I share all that as setup for this: i’ve read that one of, or the, last of the primary senses to go when a person dies is hearing. From my audio and other experience, i know that when things are going wrong, the brain may not be able to process sound as well as when a person is vital and healthy, so signal-to-noise is important. In practice, i believe this means speaking as close as possible to the dying person’s ear, at low-moderate volume, calmly and clearly. Loud and distant sounds are less likely to be heard intelligibly.

Having shared this with my mother and brother, and being told that my father was soon to die, we each took our turns approaching him and softly sharing parting words. My brother and i had a misunderstanding regarding who would speak last, which led to a brief, loud argument.

People don’t have long-term control of whether they live or die, but i’ve seen over and over many cases where in shorter terms like days or hours, the dying person often seems to have some control.

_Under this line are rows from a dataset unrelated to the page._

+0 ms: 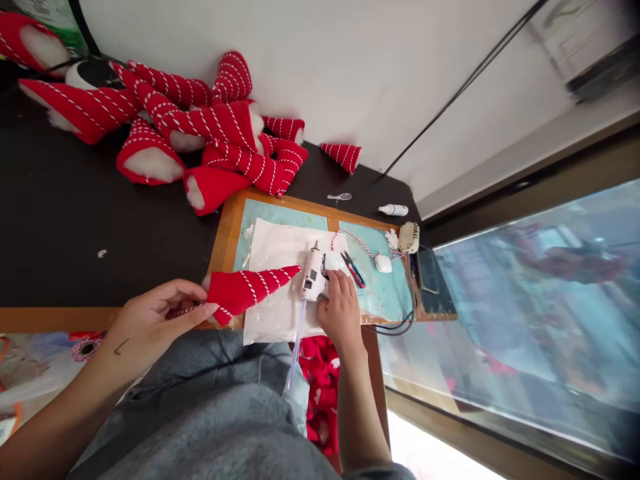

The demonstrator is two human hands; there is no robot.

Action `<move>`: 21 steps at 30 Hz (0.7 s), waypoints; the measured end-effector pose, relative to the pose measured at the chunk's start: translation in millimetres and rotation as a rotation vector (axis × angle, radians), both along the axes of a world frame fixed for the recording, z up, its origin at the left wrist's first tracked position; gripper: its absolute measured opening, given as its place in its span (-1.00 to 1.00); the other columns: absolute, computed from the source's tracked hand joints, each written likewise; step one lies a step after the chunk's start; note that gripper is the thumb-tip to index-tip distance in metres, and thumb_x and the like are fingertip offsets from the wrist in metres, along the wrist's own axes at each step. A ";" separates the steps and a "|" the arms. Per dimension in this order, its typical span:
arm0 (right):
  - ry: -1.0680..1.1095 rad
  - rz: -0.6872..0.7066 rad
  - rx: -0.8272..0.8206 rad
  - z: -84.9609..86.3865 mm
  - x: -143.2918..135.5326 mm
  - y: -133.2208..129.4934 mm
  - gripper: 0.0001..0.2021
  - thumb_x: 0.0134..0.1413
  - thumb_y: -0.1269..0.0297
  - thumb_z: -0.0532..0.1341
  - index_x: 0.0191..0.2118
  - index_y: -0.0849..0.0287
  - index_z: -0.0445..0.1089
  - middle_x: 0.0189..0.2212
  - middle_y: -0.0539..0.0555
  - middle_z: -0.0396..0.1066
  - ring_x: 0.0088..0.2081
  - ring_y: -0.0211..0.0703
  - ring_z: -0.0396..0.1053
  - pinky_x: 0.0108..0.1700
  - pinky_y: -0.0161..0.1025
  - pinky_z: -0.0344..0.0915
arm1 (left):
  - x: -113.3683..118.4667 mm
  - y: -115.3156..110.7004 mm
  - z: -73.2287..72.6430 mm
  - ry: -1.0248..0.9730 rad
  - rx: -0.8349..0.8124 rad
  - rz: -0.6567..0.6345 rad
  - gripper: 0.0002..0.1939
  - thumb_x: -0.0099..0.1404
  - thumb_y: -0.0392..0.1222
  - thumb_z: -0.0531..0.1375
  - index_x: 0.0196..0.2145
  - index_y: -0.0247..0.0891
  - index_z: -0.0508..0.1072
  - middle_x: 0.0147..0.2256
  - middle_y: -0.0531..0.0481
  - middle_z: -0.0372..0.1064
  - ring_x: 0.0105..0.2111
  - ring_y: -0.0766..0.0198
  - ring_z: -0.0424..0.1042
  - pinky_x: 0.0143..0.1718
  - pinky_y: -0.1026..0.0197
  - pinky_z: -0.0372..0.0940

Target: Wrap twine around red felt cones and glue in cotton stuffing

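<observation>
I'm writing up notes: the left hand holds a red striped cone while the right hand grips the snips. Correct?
Not the snips: the head view shows the right hand on the white glue gun. The left hand does hold the red striped cone.

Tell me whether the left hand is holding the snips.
No, the left hand holds a red striped cone, and the snips lie beside the glue gun.

Red stuffed cone hat point(245, 288), white-corded: one, in left hand point(167, 317). Glue gun point(313, 275), white: one, right hand point(341, 305) at grip. Thread snips point(353, 269): one pair, just right.
</observation>
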State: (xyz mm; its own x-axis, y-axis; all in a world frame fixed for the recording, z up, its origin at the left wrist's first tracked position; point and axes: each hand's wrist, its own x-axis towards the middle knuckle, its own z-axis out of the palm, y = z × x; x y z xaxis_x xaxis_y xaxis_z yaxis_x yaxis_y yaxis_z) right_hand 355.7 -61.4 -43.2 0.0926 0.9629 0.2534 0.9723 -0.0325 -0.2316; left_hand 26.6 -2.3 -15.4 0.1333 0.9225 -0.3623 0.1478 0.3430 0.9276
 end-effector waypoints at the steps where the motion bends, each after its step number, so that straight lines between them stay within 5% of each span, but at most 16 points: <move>1: 0.002 0.000 -0.007 1.6 0.8 1.2 -0.31 0.00 0.55 0.08 0.32 0.36 0.30 0.23 0.41 0.41 0.36 0.26 0.26 0.44 0.33 0.18 | 1.5 2.0 1.0 -0.005 0.005 -0.002 -0.64 0.06 0.03 0.51 -0.30 -0.20 0.55 -0.37 0.05 0.57 -0.36 0.23 0.49 -0.33 0.27 0.37; 6: 0.038 0.069 -0.014 11.1 15.9 -3.2 -0.26 -0.01 0.54 0.09 0.37 0.30 0.23 0.32 0.35 0.33 0.40 0.20 0.21 0.45 0.25 0.17 | 4.7 10.5 3.7 0.016 0.018 -0.011 -0.65 0.06 0.01 0.51 -0.29 -0.18 0.55 -0.35 0.04 0.58 -0.32 0.20 0.49 -0.31 0.26 0.39; 9: 0.003 -0.064 0.028 16.0 40.9 -0.3 -0.36 0.15 0.55 0.02 0.37 0.29 0.20 0.32 0.37 0.31 0.35 0.15 0.27 0.38 0.20 0.26 | 8.6 13.5 7.1 0.013 0.032 -0.010 -0.65 0.03 -0.01 0.52 -0.32 -0.20 0.55 -0.35 0.02 0.58 -0.32 0.20 0.49 -0.33 0.26 0.39; 12: -0.084 -0.238 -0.007 15.3 69.9 12.1 -0.58 0.33 0.42 0.07 0.26 0.35 0.29 0.19 0.48 0.38 0.23 0.28 0.33 0.25 0.24 0.32 | 13.5 15.3 10.2 -0.029 0.040 -0.022 -0.64 -0.01 -0.01 0.53 -0.36 -0.23 0.54 -0.38 0.04 0.56 -0.36 0.24 0.48 -0.34 0.29 0.38; 15: -0.078 -0.266 -0.072 8.9 89.5 27.4 -0.75 0.32 0.32 0.20 0.05 0.29 0.39 0.03 0.44 0.46 0.12 0.31 0.39 0.16 0.19 0.36 | 13.8 16.3 9.3 -0.021 0.074 -0.054 -0.62 0.03 0.02 0.52 -0.34 -0.24 0.53 -0.38 0.02 0.56 -0.37 0.24 0.49 -0.31 0.27 0.40; 21: -0.003 -0.343 -0.114 3.6 92.2 41.4 -0.92 0.33 0.31 0.20 -0.15 0.19 0.32 -0.07 0.40 0.46 -0.03 0.23 0.49 0.01 0.03 0.38 | -2.6 13.0 8.4 0.114 0.205 -0.172 -0.68 0.27 0.08 0.39 -0.19 -0.21 0.54 -0.25 0.00 0.58 -0.22 0.14 0.53 -0.18 0.21 0.41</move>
State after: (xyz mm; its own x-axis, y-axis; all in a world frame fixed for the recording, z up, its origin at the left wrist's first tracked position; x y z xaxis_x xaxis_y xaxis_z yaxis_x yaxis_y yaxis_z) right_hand 447.9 -20.0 -39.6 0.4146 0.8980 0.1473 0.9010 -0.3824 -0.2049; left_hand 24.0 10.7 -7.0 0.2630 0.9454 -0.1925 0.2946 0.1113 0.9491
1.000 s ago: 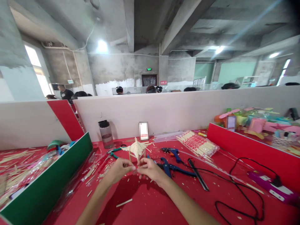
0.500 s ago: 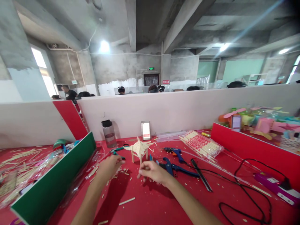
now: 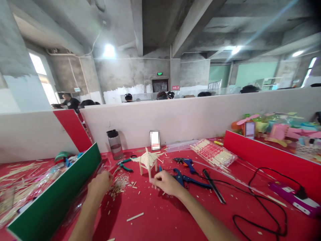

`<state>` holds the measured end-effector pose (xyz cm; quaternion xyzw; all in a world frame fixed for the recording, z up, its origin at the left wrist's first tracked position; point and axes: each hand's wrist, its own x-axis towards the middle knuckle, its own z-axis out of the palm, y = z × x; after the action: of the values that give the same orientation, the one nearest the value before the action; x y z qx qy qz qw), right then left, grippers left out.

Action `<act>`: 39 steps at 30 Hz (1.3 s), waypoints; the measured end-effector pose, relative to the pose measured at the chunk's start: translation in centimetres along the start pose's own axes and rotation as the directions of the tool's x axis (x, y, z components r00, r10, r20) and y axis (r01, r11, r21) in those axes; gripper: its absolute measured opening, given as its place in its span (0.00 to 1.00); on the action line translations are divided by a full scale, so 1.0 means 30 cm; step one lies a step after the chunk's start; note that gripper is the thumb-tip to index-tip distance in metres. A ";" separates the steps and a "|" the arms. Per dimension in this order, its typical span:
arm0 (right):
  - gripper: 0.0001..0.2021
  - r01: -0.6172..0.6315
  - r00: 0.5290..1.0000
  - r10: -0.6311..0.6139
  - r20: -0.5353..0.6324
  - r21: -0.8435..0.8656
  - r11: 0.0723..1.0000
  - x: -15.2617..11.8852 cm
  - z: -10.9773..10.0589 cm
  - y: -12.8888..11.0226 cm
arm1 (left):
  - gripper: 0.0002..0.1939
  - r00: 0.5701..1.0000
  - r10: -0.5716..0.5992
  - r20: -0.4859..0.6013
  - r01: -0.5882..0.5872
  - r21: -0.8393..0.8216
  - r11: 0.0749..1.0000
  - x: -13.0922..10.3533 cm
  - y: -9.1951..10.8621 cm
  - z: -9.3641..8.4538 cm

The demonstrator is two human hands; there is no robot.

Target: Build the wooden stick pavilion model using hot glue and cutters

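A small pavilion-like model of pale wooden sticks stands upright on the red table. My right hand is at the foot of its front leg, fingers closed together; whatever they may hold is too small to make out. To the left, my left hand hovers by a heap of tiny wood scraps, its fingers curled and partly hidden. Green-handled pliers lie between the left hand and the model. A loose stick rests nearer the front.
Right of the model lie a blue glue gun, a blue cutter, a black knife and bundled sticks. A bottle and a phone stand behind. Green and red dividers flank the workspace.
My left hand has moved left, away from the model, uncovering the pliers and scraps. My right hand remains by the front leg, its fingers closer together. The view has shifted slightly.
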<state>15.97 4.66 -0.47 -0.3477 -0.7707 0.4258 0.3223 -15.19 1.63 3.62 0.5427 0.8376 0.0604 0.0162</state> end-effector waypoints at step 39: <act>0.05 0.023 0.999 -0.025 -0.039 -0.053 0.998 -0.004 0.009 -0.008 | 0.18 0.687 0.712 0.148 -0.166 -0.921 0.352 -0.111 0.229 0.045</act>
<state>15.74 4.35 -0.41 -0.3551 -0.7792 0.3944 0.3335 -7.47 1.47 2.96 0.6661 0.4605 0.3151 0.4949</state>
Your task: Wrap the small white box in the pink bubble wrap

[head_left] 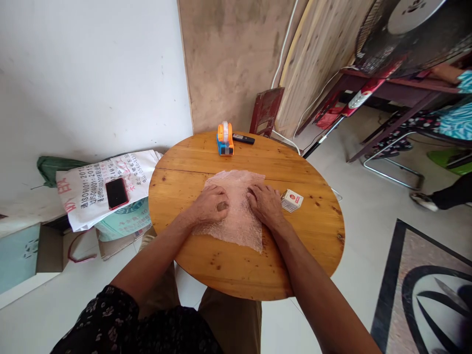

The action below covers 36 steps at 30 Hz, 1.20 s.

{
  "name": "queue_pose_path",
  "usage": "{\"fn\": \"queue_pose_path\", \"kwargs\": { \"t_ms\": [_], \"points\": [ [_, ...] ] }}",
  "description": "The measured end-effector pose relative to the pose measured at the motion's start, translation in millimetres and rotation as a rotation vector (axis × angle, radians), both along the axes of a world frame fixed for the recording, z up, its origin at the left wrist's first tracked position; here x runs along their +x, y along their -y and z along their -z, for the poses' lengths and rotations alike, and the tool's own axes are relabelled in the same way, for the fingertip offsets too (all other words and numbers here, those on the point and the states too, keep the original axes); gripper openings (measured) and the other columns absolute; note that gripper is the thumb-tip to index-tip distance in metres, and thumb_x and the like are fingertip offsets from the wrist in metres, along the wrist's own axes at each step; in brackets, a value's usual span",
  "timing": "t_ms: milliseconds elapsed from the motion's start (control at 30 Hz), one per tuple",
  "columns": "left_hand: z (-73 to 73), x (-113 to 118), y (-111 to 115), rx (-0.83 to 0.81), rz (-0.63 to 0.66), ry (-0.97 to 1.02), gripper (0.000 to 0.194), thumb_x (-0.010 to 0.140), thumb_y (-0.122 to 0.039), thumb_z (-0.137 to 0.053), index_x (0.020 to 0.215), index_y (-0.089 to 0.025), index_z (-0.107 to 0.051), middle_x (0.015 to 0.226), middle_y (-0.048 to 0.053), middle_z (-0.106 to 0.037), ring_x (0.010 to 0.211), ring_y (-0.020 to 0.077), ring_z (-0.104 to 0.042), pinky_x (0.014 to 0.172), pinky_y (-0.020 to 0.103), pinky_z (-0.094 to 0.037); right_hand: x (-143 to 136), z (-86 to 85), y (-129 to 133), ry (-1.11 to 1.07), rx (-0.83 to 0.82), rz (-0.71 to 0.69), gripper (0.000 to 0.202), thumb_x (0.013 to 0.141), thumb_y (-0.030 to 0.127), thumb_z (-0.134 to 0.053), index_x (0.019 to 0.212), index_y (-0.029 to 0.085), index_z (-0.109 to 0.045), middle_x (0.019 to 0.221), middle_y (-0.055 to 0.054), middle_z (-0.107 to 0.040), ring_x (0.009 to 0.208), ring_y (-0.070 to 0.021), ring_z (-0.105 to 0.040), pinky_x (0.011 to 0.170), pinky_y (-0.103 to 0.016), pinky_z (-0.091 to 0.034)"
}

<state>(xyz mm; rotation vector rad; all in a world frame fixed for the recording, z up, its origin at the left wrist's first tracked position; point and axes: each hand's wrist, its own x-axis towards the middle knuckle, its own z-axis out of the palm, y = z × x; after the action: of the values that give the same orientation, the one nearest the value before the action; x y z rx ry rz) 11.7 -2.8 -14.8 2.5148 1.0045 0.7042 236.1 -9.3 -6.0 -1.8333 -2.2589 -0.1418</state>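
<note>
A sheet of clear pinkish bubble wrap (238,196) lies flat on the round wooden table (309,172). My left hand (210,205) rests on its left part, fingers spread and slightly bent. On the right part, my right hand (266,202) lies palm down with its fingers apart. Neither hand grips anything that I can see. Just right of my right hand sits a small white and red box (292,200). Near the table's far edge stands an orange and blue tape dispenser (225,138), with a black pen-like object (244,139) beside it.
Left of the table, a red-edged phone (117,192) lies on white printed sacks (88,184). A dark red chair (267,112) stands behind the table. At the right are a fan (413,39), a desk and a seated person.
</note>
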Motion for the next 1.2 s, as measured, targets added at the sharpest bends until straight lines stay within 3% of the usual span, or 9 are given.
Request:
{"fn": "queue_pose_path", "kwargs": {
  "t_ms": [433, 867, 1067, 1200],
  "points": [
    [6.0, 1, 2, -0.016, -0.006, -0.084, 0.053, 0.073, -0.042, -0.075, 0.121, -0.019, -0.066, 0.146, 0.015, -0.051, 0.134, 0.0349, -0.045, 0.114, 0.052, -0.031, 5, 7.0, -6, -0.092, -0.004, 0.002, 0.037, 0.094, 0.028, -0.044, 0.124, 0.017, -0.063, 0.140, -0.015, -0.059, 0.122, -0.0336, -0.056, 0.096, -0.047, -0.039],
    [7.5, 2, 0, -0.018, -0.013, -0.104, 0.057, 0.071, -0.045, -0.077, 0.122, -0.021, -0.066, 0.144, 0.013, -0.054, 0.135, 0.0340, -0.045, 0.114, 0.051, -0.031, 6, -0.5, -2, -0.182, 0.068, -0.018, 0.037, 0.093, 0.027, -0.043, 0.118, 0.015, -0.067, 0.127, -0.015, -0.068, 0.116, -0.0309, -0.059, 0.098, -0.045, -0.041],
    [8.7, 3, 0, 0.009, -0.022, -0.101, 0.058, 0.070, -0.046, -0.077, 0.120, -0.020, -0.067, 0.143, 0.014, -0.056, 0.134, 0.0345, -0.046, 0.113, 0.052, -0.031, 20, -4.6, 0, -0.298, 0.092, -0.086, 0.030, 0.089, 0.025, -0.049, 0.109, 0.020, -0.071, 0.116, -0.010, -0.073, 0.110, -0.0309, -0.064, 0.098, -0.048, -0.047],
    [9.3, 4, 0, 0.017, -0.017, -0.103, 0.058, 0.069, -0.046, -0.078, 0.120, -0.019, -0.067, 0.142, 0.013, -0.056, 0.133, 0.0343, -0.047, 0.113, 0.051, -0.033, 36, -13.3, 8, -0.239, 0.084, -0.092, 0.036, 0.087, 0.027, -0.056, 0.120, 0.019, -0.067, 0.122, -0.013, -0.070, 0.117, -0.0336, -0.061, 0.099, -0.052, -0.047]
  ]
}}
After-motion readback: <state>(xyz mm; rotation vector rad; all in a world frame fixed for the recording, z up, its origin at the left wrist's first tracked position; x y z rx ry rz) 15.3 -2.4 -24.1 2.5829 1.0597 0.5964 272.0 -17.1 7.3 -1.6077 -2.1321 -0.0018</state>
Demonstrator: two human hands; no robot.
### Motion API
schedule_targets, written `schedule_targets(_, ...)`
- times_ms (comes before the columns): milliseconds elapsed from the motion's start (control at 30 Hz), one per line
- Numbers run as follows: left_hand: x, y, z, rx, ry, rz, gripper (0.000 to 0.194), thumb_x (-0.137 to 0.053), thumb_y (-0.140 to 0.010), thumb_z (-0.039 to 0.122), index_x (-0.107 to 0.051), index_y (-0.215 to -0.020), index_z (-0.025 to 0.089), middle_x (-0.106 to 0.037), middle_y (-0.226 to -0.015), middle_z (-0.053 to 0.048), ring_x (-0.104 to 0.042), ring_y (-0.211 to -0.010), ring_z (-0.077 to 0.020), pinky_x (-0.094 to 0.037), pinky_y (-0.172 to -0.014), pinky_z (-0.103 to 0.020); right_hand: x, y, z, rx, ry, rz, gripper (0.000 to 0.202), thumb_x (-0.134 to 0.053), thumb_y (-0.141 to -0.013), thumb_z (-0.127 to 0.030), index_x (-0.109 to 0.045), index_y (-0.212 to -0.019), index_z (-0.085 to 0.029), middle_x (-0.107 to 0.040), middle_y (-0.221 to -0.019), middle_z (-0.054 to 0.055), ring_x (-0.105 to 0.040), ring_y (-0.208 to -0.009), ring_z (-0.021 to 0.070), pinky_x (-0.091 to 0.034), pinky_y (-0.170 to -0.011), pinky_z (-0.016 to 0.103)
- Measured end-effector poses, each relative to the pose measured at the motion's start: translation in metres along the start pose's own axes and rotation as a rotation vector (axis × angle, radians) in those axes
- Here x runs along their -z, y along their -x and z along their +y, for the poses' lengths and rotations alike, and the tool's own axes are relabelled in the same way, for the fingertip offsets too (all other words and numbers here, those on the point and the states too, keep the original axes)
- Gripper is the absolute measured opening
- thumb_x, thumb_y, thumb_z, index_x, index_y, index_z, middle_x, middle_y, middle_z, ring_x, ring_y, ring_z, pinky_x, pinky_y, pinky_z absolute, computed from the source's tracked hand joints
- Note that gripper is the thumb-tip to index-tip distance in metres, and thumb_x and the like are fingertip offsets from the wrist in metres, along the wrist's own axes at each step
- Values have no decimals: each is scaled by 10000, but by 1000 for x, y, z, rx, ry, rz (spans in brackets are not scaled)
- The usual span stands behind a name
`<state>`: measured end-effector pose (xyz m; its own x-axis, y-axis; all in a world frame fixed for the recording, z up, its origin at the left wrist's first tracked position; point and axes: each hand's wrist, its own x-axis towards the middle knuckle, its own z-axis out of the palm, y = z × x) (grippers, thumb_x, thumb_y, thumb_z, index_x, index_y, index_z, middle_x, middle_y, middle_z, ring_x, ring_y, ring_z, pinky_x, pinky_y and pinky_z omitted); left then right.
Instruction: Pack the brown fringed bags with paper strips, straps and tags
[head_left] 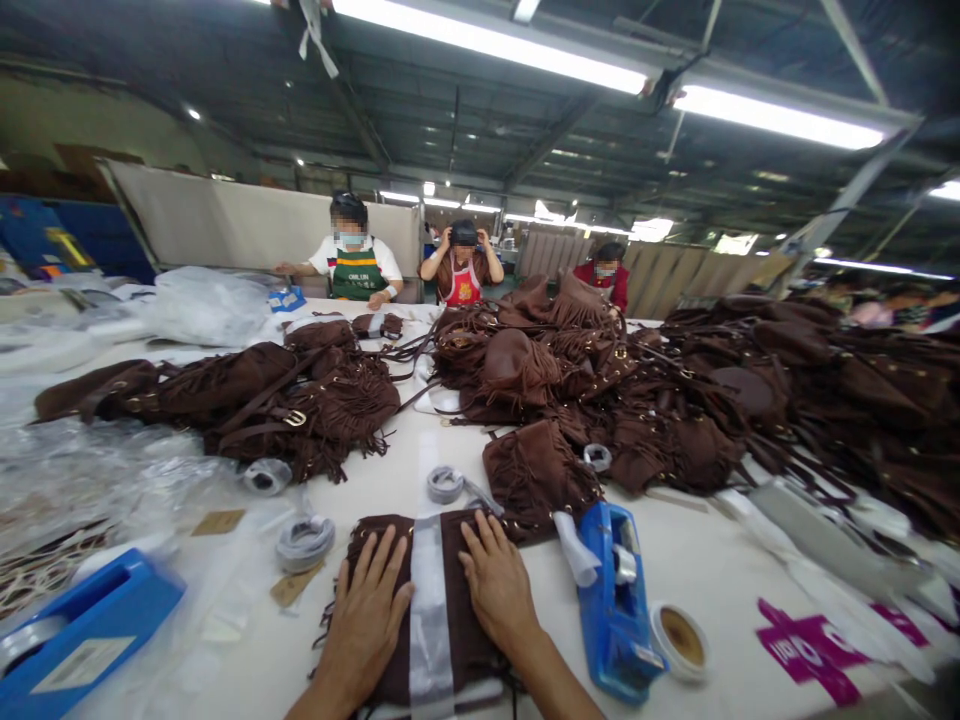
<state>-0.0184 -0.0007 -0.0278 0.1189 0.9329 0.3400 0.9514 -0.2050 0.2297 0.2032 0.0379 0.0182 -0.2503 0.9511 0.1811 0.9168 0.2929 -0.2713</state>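
Note:
A brown fringed suede bag lies flat on the table in front of me, with a pale translucent strip running down its middle. My left hand rests on the bag to the left of the strip, fingers stretched out. To the right of the strip, my right hand lies flat on the bag with its fingers extended. Just beyond the bag is a coiled grey strap in clear wrap. Another wrapped coil sits to the left of my left hand.
A blue tape dispenser and a tape roll stand at right; another blue dispenser is at left. Piles of brown fringed bags cover the far table. Clear plastic bags lie at left. Several people sit across.

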Motion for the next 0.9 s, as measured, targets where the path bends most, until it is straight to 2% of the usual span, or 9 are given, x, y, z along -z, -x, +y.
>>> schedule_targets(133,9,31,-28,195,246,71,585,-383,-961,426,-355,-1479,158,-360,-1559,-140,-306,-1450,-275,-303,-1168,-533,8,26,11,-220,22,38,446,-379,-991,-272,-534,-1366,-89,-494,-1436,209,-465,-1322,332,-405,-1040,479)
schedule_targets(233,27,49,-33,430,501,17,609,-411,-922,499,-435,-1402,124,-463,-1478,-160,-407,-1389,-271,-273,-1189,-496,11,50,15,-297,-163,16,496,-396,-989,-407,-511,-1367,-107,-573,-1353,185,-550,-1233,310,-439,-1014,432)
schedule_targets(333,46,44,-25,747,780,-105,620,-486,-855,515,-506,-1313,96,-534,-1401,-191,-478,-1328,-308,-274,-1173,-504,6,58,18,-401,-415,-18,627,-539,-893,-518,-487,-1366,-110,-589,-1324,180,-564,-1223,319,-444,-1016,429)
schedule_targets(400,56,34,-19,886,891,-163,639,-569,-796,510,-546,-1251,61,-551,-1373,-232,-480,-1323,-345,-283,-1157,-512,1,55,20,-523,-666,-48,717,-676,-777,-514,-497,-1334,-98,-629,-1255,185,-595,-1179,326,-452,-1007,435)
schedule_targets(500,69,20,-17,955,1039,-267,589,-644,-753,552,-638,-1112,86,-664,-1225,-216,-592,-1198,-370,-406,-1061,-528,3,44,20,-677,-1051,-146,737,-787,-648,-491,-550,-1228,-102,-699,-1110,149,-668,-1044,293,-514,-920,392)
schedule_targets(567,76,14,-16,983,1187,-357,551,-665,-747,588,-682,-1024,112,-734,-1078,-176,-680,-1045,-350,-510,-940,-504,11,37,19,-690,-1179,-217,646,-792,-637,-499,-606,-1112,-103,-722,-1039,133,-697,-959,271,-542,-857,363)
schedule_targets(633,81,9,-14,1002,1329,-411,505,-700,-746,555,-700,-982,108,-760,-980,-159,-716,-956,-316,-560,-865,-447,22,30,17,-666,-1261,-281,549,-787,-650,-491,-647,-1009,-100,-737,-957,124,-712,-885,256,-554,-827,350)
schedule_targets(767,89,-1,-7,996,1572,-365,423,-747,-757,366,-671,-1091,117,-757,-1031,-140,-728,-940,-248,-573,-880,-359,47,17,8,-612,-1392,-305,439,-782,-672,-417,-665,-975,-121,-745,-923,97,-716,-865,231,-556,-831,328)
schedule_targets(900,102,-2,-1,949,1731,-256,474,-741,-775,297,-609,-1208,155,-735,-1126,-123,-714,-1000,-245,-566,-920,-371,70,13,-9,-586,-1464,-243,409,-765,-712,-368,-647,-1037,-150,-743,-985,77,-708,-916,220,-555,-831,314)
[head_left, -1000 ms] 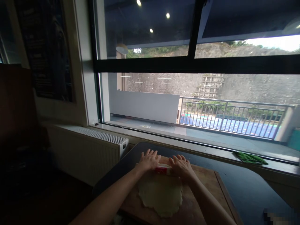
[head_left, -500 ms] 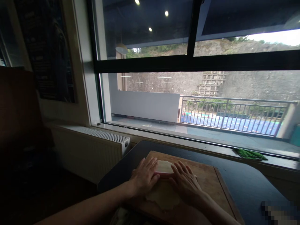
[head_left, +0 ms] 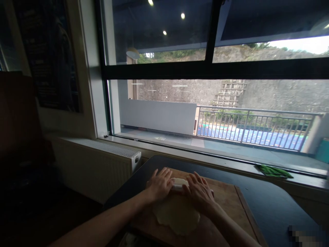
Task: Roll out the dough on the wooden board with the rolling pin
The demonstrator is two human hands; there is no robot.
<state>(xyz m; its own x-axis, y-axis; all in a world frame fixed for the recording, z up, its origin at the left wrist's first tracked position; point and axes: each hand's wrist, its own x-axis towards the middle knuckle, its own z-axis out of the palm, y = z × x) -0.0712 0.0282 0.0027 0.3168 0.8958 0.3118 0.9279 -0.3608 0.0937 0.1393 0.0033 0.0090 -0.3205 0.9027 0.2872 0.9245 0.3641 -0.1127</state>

My father apparently had enough control for us to have a re-do of our final parting words, and get it correct, else it was chance that he remained alive another day.

This second-chance day, the 3 of us had things all worked out regarding who would speak in what order etc., so there would be no conflict, so he could sense the tranquility and die in peace. I spoke last. Throughout his life my father was filled with curiosity and wonder about the world and the universe, often wondering what adventures lay ahead. My parting words were encouragement and building up a sense of excitement and wonder for the adventure upon which he was about to take, reminding him that he was about to depart on that adventure, and was as prepared as anyone could possibly be for this wondrous adventure (being prepared was very important to him).

Apparently this was a sufficiently appropriate send-off, else it was chance: he died the following morning, around 4 AM local time.

While your friend’s father is alive, if you keep the focus all about him and pay attention, you’ll do fine. Once he’s died, then is the time for it to be about your friend and that family and you in terms of grieving/celebrating a life now over.